The students conducted the study in fall semester 2011 but are continuing to share their findings – with employees of the 21 Boston salons at which they tested the air quality, at safe cosmetics and related events, on a Vietnamese cable program and, most recently, with conference attendees in Houston last month.

Three students – Liza Ansher ‘13, Meda Kisivuli ‘12 and Vivan Zeng ’14 – represented the class’ work, as well as research from Kisivuli’s senior thesis which was based on the coursework.

“It was a once in a lifetime opportunity to go to Houston and be amongst a sea of international scientists,” Zeng says. “We were definitely the youngest people there. There were older scientists and Ph.D. students there.”

Zeng says the preparations for their presentation and the Q&A that followed were nerve-wracking, but, Kisivuli says, the trio rehearsed quite a bit and “were confident in ourselves by the time we presented.”

“We’ve been working on this since last year.
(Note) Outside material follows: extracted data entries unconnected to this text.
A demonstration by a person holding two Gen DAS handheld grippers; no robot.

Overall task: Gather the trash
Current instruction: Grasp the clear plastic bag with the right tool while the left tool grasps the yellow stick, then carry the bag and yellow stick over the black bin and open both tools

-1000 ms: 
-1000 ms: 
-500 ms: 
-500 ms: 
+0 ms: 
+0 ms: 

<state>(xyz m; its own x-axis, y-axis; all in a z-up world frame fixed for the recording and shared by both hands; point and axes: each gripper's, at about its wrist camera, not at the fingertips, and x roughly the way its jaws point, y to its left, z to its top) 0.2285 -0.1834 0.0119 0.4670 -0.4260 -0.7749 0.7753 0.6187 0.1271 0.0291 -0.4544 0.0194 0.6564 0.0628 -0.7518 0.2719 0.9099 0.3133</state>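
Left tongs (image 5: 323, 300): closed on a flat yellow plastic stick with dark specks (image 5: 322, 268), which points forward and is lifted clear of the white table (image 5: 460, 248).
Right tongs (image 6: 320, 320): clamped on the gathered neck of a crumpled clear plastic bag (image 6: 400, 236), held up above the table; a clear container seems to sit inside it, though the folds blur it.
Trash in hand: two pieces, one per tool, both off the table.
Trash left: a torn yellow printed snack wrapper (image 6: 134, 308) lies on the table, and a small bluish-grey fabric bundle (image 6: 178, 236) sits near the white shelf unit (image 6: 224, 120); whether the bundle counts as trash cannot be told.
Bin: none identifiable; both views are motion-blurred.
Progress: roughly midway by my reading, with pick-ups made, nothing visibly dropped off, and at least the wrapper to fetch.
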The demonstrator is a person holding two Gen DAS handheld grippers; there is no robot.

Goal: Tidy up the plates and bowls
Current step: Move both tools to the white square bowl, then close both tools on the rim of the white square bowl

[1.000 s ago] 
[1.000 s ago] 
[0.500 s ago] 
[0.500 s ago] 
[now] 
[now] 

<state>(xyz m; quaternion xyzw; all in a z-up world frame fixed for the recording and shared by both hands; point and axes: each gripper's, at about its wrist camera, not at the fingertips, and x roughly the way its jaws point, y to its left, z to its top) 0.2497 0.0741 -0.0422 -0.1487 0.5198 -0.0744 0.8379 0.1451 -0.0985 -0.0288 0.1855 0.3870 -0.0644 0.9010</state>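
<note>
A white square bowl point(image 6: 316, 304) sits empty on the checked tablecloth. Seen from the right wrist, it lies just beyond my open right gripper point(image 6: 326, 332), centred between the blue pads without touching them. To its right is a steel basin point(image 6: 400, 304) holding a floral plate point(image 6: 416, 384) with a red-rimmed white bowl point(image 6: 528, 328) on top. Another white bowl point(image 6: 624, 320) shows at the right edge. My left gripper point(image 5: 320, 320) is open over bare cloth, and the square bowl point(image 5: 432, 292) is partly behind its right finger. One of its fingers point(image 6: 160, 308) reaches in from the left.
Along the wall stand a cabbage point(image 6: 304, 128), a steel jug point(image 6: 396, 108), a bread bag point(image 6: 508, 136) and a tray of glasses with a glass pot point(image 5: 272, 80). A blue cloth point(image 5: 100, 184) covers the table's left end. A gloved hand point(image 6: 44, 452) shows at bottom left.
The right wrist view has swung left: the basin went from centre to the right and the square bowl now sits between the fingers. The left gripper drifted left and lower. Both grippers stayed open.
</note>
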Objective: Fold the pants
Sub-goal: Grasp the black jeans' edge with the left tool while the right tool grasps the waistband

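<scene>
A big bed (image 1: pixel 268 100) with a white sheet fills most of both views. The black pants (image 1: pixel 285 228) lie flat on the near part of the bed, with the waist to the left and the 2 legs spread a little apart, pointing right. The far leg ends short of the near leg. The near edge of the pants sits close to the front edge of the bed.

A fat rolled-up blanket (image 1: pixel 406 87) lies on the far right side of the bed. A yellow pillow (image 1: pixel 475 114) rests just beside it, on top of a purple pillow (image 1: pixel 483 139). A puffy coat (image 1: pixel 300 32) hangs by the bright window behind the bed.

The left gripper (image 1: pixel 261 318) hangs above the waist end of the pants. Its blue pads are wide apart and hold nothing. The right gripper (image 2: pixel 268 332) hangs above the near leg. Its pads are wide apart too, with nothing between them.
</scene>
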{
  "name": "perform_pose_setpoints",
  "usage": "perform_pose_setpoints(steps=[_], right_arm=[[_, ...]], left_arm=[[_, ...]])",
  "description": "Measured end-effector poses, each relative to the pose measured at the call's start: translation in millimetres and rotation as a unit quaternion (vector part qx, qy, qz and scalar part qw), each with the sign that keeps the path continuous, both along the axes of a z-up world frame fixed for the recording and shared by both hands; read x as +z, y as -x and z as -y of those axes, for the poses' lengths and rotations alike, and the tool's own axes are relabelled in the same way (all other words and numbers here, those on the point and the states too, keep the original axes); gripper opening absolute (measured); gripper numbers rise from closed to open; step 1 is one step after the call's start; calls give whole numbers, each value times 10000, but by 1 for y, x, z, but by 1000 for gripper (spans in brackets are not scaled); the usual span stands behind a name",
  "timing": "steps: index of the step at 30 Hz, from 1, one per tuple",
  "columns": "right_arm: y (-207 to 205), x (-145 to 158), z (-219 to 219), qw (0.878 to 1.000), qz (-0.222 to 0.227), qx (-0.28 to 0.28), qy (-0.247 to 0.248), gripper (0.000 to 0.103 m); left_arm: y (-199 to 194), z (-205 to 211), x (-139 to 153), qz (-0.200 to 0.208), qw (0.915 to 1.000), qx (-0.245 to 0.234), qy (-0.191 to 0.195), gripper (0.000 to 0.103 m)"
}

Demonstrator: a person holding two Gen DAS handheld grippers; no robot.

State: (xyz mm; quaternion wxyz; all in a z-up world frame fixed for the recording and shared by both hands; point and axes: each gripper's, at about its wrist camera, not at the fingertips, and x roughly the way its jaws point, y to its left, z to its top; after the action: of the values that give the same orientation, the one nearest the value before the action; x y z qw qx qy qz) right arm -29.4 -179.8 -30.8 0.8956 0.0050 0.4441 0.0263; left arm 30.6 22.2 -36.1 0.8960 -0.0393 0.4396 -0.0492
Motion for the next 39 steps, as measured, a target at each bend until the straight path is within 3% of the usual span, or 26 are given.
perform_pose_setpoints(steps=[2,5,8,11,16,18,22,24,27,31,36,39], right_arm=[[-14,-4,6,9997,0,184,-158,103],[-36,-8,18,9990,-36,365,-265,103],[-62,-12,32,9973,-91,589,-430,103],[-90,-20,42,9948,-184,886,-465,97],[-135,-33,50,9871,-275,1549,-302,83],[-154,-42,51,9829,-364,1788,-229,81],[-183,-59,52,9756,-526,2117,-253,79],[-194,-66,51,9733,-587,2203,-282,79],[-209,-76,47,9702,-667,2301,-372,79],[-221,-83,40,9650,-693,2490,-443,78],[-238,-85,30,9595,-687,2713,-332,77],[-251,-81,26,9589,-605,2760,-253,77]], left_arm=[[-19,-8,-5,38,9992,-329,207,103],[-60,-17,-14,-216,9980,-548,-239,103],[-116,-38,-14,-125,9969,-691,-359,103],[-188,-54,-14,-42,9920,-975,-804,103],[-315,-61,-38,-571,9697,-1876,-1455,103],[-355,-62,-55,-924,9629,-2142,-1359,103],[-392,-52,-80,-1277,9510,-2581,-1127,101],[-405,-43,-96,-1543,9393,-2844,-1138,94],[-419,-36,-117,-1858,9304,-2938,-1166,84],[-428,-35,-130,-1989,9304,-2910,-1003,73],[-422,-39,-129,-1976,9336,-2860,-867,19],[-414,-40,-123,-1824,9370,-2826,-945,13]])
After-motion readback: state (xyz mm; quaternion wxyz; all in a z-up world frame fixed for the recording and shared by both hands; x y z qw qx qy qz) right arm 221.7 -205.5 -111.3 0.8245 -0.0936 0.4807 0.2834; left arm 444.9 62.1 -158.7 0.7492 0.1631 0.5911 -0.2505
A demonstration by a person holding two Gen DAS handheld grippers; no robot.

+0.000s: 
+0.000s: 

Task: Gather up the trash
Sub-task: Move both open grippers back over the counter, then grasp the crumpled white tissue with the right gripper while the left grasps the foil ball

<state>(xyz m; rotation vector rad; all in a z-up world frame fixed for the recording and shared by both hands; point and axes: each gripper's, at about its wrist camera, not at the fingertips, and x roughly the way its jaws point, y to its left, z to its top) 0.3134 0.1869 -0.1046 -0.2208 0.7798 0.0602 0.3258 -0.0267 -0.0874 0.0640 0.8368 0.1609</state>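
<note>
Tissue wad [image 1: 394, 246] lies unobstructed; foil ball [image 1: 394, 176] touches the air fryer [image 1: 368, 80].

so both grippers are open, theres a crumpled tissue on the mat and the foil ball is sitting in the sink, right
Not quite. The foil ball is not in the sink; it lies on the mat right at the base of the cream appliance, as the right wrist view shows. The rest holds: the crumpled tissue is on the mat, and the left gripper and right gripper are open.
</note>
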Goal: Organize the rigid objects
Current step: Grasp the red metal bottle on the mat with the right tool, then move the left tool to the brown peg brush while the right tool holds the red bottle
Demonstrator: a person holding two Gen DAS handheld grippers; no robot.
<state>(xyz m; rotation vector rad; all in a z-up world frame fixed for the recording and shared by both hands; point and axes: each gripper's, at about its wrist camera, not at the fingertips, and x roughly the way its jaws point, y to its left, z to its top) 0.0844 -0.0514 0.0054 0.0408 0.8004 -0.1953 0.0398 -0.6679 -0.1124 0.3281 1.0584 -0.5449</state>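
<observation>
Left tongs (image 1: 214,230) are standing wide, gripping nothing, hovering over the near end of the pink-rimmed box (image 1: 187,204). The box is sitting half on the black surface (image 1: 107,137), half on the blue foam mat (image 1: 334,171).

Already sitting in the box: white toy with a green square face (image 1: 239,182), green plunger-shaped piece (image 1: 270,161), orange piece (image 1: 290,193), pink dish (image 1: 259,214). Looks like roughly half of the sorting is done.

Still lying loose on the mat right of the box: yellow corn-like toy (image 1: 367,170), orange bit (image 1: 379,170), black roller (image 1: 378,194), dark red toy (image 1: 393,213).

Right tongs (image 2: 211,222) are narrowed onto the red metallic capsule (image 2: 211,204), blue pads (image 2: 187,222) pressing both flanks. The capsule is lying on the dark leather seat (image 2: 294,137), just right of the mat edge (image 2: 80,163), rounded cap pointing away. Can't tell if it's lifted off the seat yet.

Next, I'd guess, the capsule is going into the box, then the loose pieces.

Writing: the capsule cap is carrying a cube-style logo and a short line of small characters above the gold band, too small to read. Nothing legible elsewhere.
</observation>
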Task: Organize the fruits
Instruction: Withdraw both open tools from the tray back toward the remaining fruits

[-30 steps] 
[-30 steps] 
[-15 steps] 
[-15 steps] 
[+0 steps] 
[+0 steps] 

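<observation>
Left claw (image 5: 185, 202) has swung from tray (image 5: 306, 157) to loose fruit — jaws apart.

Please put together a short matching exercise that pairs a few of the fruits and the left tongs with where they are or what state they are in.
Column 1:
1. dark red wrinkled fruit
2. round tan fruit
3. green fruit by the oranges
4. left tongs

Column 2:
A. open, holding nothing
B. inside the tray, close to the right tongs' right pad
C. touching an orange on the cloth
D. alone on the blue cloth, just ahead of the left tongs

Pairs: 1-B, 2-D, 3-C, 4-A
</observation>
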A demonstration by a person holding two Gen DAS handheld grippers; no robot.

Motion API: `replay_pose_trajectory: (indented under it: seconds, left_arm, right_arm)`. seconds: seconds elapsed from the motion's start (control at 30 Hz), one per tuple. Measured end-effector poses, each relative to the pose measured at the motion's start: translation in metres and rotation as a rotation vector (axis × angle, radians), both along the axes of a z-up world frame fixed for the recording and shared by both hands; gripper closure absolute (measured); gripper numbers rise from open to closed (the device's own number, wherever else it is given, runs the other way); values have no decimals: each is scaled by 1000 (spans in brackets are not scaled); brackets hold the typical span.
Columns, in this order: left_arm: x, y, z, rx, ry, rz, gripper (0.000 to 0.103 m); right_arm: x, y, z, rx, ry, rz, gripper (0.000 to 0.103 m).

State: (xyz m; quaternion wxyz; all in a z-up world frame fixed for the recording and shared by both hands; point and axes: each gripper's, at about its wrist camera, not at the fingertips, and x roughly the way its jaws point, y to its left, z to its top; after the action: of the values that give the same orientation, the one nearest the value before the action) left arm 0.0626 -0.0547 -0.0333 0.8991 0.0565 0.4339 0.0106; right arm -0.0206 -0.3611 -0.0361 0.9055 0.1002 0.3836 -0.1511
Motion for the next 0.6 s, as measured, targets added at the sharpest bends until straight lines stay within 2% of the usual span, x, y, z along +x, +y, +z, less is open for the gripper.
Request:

It’s become a part of our lives,” Kisivuli says. “We were prepared.”

The students say following the presentation and the Q&A, which was interrupted because it ran too long due to audience interest, a number of Asian women in attendance -- the target population for their research -- approached them with questions.

“It was awesome because there were so many people from different places,” Zeng says. “It was interesting to see [research] from different countries – some places I can’t even pronounce – and it’s comforting to see we’re doing research here, they are doing research there, and it’s totally different but we’re all collecting data to help people.”

Zeng is prepping for the LSAT this summer and the conference helped confirm for her that she wants to work in the area of environmental health, advocating for environmental policy changes.

Kisivuli says the conference and the entire Environmental Health and Justice JBS helped inform her future career decisions as well.

 “It was really enlightening and definitely gave me an insight into what I really want to do in this field, which is to advocate for people, especially workers or people who are disadvantaged,” says Kisivuli.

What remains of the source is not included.